▶ _What needs to be done_: Return every line of the listing exactly as written.

▶ _Recorded information_:
********

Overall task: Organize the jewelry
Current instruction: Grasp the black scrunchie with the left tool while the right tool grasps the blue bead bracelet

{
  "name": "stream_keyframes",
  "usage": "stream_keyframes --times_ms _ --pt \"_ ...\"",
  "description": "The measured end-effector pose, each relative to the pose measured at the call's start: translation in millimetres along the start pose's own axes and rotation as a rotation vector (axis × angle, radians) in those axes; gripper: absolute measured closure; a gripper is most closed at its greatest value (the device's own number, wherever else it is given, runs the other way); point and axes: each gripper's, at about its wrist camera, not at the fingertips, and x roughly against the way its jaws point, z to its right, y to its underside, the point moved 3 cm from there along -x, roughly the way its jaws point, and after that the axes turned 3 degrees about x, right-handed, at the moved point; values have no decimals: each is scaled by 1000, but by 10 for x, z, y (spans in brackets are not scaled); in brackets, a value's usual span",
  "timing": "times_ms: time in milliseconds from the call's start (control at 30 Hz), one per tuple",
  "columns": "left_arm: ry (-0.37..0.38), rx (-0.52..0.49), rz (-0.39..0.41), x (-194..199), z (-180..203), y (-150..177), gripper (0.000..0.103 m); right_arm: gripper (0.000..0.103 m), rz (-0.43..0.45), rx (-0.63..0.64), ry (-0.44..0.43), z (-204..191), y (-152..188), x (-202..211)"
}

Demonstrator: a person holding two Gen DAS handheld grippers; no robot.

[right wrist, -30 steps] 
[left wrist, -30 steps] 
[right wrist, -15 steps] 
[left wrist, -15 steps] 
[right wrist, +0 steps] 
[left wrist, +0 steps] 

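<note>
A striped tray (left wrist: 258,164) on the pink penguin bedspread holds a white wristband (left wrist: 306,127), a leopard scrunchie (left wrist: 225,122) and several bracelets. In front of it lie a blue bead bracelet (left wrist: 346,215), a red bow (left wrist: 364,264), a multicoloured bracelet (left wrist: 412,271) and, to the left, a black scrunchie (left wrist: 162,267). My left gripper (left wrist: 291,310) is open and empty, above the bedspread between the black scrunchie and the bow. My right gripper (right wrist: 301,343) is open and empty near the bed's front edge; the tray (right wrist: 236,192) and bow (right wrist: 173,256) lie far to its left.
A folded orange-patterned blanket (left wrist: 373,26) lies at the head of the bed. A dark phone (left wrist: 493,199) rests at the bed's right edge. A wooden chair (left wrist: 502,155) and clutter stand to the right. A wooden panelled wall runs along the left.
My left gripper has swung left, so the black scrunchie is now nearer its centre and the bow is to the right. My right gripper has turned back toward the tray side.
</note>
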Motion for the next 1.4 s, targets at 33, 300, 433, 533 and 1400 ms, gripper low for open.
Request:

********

▶ _Task answer_:
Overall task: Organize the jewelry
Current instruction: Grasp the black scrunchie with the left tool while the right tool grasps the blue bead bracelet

{
  "name": "stream_keyframes",
  "usage": "stream_keyframes --times_ms _ --pt \"_ ...\"",
  "description": "The measured end-effector pose, each relative to the pose measured at the call's start: translation in millimetres along the start pose's own axes and rotation as a rotation vector (axis × angle, radians) in those axes; gripper: absolute measured closure; a gripper is most closed at its greatest value (the device's own number, wherever else it is given, runs the other way); point and axes: each gripper's, at about its wrist camera, not at the fingertips, and x roughly against the way its jaws point, z to its right, y to its underside, the point moved 3 cm from there along -x, roughly the way its jaws point, and after that the axes turned 3 degrees about x, right-handed, at the moved point; values have no decimals: each is scaled by 1000, but by 10 for x, z, y (spans in brackets are not scaled); in brackets, a value's usual span",
  "timing": "times_ms: time in milliseconds from the call's start (control at 30 Hz), one per tuple",
  "columns": "left_arm: ry (-0.37..0.38), rx (-0.52..0.49), rz (-0.39..0.41), x (-194..199), z (-180..203), y (-150..177), gripper (0.000..0.103 m); right_arm: gripper (0.000..0.103 m), rz (-0.43..0.45), rx (-0.63..0.64), ry (-0.44..0.43), z (-204..191), y (-152..188), x (-202..211)"
}

Demonstrator: a person holding two Gen DAS handheld grippers; no robot.

[right wrist, -30 steps] 
[left wrist, -30 steps] 
[right wrist, -15 steps] 
[left wrist, -15 steps] 
[right wrist, +0 steps] 
[left wrist, +0 steps] 

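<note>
A striped tray (left wrist: 258,164) on the pink penguin bedspread holds a white wristband (left wrist: 306,127), a leopard scrunchie (left wrist: 225,122) and several bracelets. In front of it lie a blue bead bracelet (left wrist: 346,215), a red bow (left wrist: 364,264), a multicoloured bracelet (left wrist: 412,271) and, to the left, a black scrunchie (left wrist: 162,267). My left gripper (left wrist: 291,310) is open and empty, above the bedspread between the black scrunchie and the bow. My right gripper (right wrist: 301,343) is open and empty near the bed's front edge; the tray (right wrist: 236,192) and bow (right wrist: 173,256) lie far to its left.
A folded orange-patterned blanket (left wrist: 373,26) lies at the head of the bed. A dark phone (left wrist: 493,199) rests at the bed's right edge. A wooden chair (left wrist: 502,155) and clutter stand to the right. A wooden panelled wall runs along the left.
My left gripper has swung left, so the black scrunchie is now nearer its centre and the bow is to the right. My right gripper has turned back toward the tray side.
</note>
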Motion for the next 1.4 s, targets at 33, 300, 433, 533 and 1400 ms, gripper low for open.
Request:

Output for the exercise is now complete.